Problem statement: For each line of the listing that holds "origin", show the full line.

Dataset excerpt:
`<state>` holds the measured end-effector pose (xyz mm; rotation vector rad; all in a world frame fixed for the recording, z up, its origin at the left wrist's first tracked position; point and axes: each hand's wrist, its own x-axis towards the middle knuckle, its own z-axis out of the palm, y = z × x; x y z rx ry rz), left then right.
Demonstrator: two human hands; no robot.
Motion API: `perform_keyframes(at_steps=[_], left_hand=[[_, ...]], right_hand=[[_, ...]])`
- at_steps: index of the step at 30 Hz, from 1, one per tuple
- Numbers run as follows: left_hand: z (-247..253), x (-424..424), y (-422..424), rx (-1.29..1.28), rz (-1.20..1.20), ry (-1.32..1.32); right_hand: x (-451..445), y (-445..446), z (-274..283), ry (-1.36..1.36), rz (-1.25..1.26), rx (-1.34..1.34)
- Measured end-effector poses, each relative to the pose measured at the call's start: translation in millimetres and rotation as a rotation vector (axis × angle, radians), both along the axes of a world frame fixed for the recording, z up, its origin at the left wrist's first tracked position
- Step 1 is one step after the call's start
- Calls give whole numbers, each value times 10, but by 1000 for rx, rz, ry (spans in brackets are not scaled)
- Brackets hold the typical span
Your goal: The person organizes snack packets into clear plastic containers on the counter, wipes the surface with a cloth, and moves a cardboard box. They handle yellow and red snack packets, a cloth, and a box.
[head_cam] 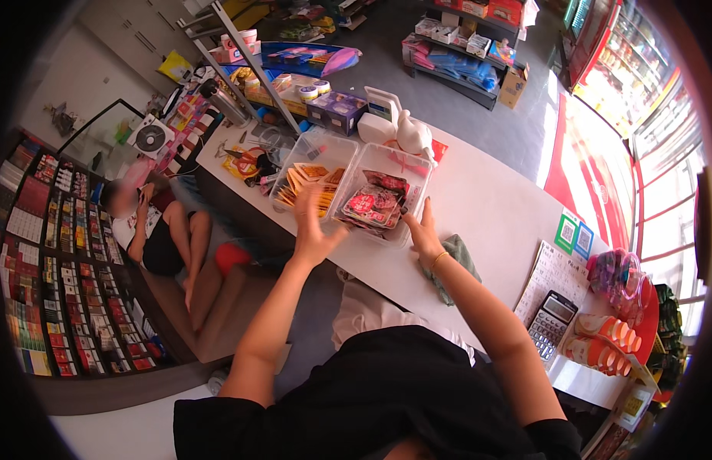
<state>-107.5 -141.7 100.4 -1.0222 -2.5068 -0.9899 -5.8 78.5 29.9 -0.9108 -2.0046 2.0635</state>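
Note:
Two clear plastic bins stand side by side on the white counter (pixel 476 190). Orange snack packets (pixel 334 176) fill part of the left bin (pixel 338 148). In the right bin (pixel 420 178) lie dark red snack pouches (pixel 372 202), stacked flat. My left hand (pixel 311 230), slightly blurred, is over the near edge of the left bin, fingers spread and nothing held. Beside the right bin's near right corner is my right hand (pixel 426 236), thumb and fingers apart; whether it touches the wall I cannot tell. A green cloth (pixel 456 264) lies partly behind my right wrist.
A calculator (pixel 551 322), a handwritten sheet (pixel 548 276) and orange paper cups (pixel 600 339) are on the right. Orange-handled scissors (pixel 249 161), a purple box (pixel 337 109) and a white scale (pixel 381 112) stand behind the bins. At left a person (pixel 160 224) sits beside packed shelves (pixel 68 259).

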Motion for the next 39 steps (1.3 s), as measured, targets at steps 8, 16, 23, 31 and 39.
perform_keyframes(at_steps=[8, 16, 23, 31, 39], left_hand=[[-395, -190, -95, 930, 361, -1106], [-358, -375, -216, 940, 230, -1211], [-381, -327, -139, 904, 167, -1249], [-780, -354, -194, 1100, 553, -1274], [-1182, -386, -69, 1123, 491, -1338]], right_hand=[[76, -215, 369, -93, 38, -399], [116, -206, 286, -85, 110, -385], [314, -25, 177, 21, 72, -306], [433, 310, -193, -38, 174, 450], [1358, 256, -191, -240, 329, 1061]])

The answer:
`<state>` holds the measured end-effector pose (xyz mm; rotation vector rad; all in a world frame fixed for the recording, z up, its origin at the left wrist's first tracked position; point and axes: each hand's wrist, its own x-axis towards the middle knuckle, its own z-axis out of the palm, y = z × x; x y z rx ry rz), left then right.
- Measured end-effector poses, each relative to the pose measured at the call's start: translation in millimetres and rotation as a rotation vector (axis × angle, radians), both along the axes of a world frame fixed for the recording, z up, its origin at the left wrist's first tracked position

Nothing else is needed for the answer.